→ **About this task**: Only part of the listing is needed, namely the lines from its start through the line with "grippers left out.", and they should be retyped exactly.

→ **Data below**:
--- START ---

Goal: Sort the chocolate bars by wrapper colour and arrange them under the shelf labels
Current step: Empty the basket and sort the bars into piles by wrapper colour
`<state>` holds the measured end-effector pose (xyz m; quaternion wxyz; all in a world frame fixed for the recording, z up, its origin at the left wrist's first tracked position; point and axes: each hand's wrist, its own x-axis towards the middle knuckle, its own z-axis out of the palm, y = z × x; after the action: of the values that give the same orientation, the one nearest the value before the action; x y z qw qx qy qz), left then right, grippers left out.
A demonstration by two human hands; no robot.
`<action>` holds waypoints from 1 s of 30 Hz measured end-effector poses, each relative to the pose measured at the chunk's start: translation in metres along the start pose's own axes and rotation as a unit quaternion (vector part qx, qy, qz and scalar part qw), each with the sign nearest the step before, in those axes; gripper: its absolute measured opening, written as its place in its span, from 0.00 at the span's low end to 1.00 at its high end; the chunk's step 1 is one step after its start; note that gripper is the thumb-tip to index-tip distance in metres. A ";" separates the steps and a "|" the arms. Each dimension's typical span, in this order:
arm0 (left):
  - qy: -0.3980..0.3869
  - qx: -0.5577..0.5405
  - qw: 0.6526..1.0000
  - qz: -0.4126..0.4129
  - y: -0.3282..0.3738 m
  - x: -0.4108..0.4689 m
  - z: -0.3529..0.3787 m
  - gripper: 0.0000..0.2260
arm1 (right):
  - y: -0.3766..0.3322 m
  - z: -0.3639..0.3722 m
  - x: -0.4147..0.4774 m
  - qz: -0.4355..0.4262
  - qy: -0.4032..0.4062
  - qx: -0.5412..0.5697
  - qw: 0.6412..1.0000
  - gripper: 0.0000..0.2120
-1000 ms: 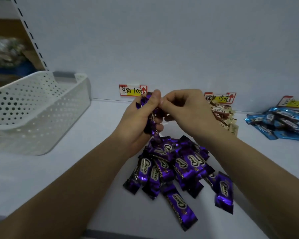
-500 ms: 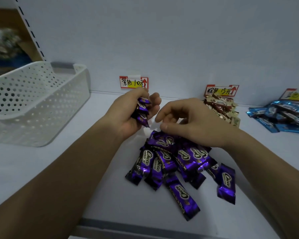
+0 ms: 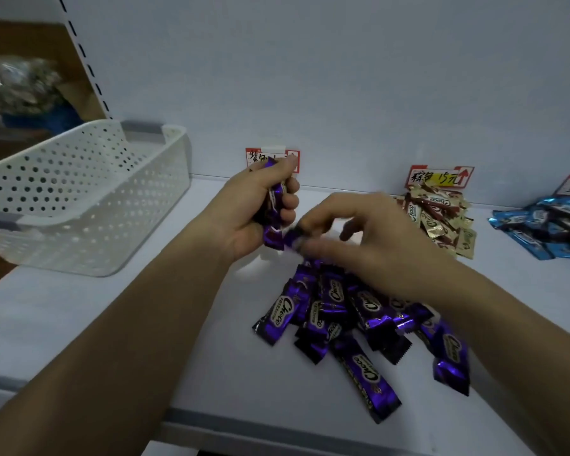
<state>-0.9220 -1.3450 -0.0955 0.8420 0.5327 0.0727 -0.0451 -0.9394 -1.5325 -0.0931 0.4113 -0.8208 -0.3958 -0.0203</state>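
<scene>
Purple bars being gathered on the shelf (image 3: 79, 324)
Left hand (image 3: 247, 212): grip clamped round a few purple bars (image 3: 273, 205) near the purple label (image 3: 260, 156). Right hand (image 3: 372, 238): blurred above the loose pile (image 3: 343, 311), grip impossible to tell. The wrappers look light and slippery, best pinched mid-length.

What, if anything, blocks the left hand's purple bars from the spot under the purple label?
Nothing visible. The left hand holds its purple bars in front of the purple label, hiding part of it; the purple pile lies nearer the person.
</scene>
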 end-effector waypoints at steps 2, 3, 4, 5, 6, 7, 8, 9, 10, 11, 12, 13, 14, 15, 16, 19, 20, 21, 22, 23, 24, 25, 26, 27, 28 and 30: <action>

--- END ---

→ **Result of the task**:
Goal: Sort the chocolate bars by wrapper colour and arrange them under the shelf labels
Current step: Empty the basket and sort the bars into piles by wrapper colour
`<state>` holds the measured end-effector pose (xyz m; quaternion wxyz; all in a world frame fixed for the recording, z up, its origin at the left wrist's first tracked position; point and axes: each hand's wrist, its own x-axis towards the middle knuckle, its own z-axis out of the palm, y = z × x; after the action: of the values that give the same orientation, the one nearest the value before the action; x y z qw qx qy qz), left then right, grippers left out.

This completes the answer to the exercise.